There is abundant authority to support the power of the legislature by appropriate enactments to recognize the moral and equitable obligations of the state to the extent of referring them to this court for examination and determination and allowance if the facts shall establish a moral and equitable ground for recovery, though the legislature is forbidden by the Constitution to itself audit and allow such claims. Board of Supervisors of County of Cayuga v. State of New York, 153 N. Y. 279; Cole v. State of New York, 102 id. 46; O’Hara v. State of New York, 112 id. 146; Wheeler v. State of New York, 190 id. 406; Lehigh Valley R. R. Co. v. Canal Board, 204 id. 471; Munro v. State of New York, 223 id. 208.

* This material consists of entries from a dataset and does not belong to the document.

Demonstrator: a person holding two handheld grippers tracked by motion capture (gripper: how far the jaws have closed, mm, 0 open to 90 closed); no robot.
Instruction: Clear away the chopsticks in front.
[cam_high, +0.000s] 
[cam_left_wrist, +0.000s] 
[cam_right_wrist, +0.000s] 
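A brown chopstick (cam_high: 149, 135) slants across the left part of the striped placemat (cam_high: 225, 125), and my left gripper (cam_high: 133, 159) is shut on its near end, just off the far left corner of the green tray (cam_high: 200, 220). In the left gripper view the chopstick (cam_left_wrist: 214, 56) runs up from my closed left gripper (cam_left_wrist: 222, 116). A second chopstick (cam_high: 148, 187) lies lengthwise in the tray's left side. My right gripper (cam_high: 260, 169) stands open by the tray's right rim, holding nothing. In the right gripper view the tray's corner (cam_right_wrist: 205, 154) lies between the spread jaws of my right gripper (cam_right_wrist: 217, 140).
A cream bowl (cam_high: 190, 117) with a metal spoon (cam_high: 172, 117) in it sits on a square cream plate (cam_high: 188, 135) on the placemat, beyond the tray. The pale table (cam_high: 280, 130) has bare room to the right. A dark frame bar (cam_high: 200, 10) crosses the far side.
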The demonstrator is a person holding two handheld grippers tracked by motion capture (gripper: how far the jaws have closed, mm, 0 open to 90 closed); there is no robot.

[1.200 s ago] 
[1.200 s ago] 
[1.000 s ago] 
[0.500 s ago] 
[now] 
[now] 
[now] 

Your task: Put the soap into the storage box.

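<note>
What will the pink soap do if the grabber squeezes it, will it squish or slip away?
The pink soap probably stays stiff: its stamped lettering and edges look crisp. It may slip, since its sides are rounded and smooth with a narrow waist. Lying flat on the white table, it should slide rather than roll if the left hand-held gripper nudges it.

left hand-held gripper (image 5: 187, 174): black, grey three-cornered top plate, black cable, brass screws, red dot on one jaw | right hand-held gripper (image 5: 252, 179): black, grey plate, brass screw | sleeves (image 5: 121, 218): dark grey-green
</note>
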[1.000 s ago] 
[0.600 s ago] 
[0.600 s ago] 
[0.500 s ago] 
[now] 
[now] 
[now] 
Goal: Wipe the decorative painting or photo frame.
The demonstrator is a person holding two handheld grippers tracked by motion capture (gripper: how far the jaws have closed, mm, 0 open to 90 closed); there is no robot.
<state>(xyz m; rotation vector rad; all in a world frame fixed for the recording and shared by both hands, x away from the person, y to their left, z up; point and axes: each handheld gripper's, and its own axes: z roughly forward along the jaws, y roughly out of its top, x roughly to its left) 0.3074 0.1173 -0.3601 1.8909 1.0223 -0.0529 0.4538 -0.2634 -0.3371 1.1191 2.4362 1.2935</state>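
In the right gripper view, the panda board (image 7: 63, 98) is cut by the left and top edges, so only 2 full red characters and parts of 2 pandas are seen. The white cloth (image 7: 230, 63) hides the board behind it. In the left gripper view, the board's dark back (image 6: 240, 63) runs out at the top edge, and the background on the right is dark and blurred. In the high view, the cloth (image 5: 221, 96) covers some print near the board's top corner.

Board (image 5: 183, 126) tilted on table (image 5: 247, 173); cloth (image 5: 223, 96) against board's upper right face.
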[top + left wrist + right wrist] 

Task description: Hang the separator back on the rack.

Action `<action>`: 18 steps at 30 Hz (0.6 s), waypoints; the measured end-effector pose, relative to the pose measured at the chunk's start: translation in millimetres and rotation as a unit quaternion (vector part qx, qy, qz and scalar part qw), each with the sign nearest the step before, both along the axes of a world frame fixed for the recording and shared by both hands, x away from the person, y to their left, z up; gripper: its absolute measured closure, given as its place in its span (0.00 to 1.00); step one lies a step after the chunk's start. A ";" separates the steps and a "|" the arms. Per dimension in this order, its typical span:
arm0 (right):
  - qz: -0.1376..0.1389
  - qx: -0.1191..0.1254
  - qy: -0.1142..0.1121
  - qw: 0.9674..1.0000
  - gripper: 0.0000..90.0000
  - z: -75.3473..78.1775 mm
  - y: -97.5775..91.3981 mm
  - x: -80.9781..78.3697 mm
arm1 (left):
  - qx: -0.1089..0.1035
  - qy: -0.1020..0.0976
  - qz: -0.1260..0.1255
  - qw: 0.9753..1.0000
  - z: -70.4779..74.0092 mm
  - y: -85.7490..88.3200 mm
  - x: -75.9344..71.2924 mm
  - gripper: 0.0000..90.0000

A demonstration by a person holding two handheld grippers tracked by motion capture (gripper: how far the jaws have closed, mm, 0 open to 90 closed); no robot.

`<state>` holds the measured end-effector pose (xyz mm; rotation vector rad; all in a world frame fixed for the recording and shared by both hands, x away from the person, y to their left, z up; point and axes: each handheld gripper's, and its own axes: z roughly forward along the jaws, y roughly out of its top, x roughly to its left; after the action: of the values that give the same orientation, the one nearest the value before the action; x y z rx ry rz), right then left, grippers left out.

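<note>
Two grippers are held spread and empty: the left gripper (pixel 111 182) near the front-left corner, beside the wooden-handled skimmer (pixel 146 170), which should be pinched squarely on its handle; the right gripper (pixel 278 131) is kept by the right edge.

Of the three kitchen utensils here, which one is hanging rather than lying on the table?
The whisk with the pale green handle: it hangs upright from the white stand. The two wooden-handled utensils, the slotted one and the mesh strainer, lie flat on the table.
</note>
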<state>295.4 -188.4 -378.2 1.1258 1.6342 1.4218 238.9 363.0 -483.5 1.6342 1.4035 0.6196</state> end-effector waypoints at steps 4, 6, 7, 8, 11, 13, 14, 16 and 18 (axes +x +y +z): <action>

I have not overlooked Matter of Mahon v. Board of Education, 171 N. Y. 263. The statute there considered (Laws of 1900, chap. 725) made no provision for the hearing and determination of the claims of the retired teachers to a pension, but the right to the pension and the amount thereof were determined by the direct action of the legislature; hence the act was held to be in contravention of section 28 of article III of the Constituton.
However, I concur in the opinion of Presiding Judge Ackerson that this court is without jurisdiction to make an award in claimant’s favor upon this claim for the reason that chapter 459 of the Laws of 1919 does not apply to claimant’s contract nor to this claim, and, therefore, that the claim should be dismissed.